El presunto ascenso de Juan Carlos Valencia González al liderazgo del Cártel Jalisco Nueva Generación (CJNG) ha generado atención en el ámbito de seguridad, luego de que especialistas en crimen organizado lo describieran como una figura con un perfil de violencia aún más extremo que el de Nemesio Oseguera Cervantes, “El Mencho”. De acuerdo con estas evaluaciones, su eventual consolidación al frente de la organización podría marcar una etapa de mayor intensidad en las disputas internas y en la expansión de sus operaciones.
Tras la muerte de “El Mencho” en un operativo federal a inicios de 2026, el CJNG entró en un proceso de reconfiguración de su estructura de mando. En ese contexto, Valencia González, identificado como su hijastro, comenzó a ser señalado como uno de los principales aspirantes a asumir el control del grupo criminal, respaldado por su trayectoria dentro de distintas células operativas y por su posición dentro de las redes familiares que históricamente han influido en la organización.

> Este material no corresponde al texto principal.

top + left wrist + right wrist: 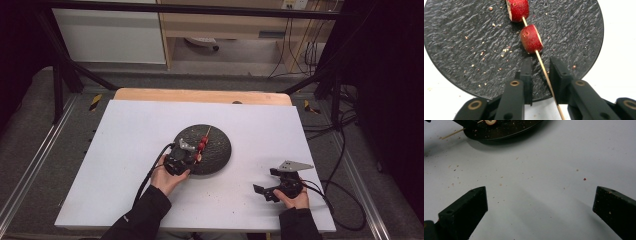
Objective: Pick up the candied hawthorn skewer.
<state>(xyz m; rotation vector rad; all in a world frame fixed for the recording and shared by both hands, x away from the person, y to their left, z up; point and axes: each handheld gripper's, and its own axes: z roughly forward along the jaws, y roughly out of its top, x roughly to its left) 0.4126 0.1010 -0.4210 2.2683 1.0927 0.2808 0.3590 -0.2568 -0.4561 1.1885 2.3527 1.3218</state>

El perfil de Valencia ha sido asociado a mandos de alto impacto dentro del CJNG, donde habría participado en la coordinación de brazos armados y en disputas por territorios estratégicos. Investigadores en temas de seguridad apuntan que su ascenso no solo responde a vínculos familiares, sino también a su papel dentro de estructuras clave del cártel, lo que le habría permitido acumular poder en medio de la transición interna.
Especialistas consultados en distintos análisis advierten que su liderazgo podría implicar una etapa de mayor violencia, debido a su reputación dentro de la organización y a la presión por mantener cohesionada una estructura criminal que ha mostrado signos de fragmentación tras la pérdida de su antiguo dirigente.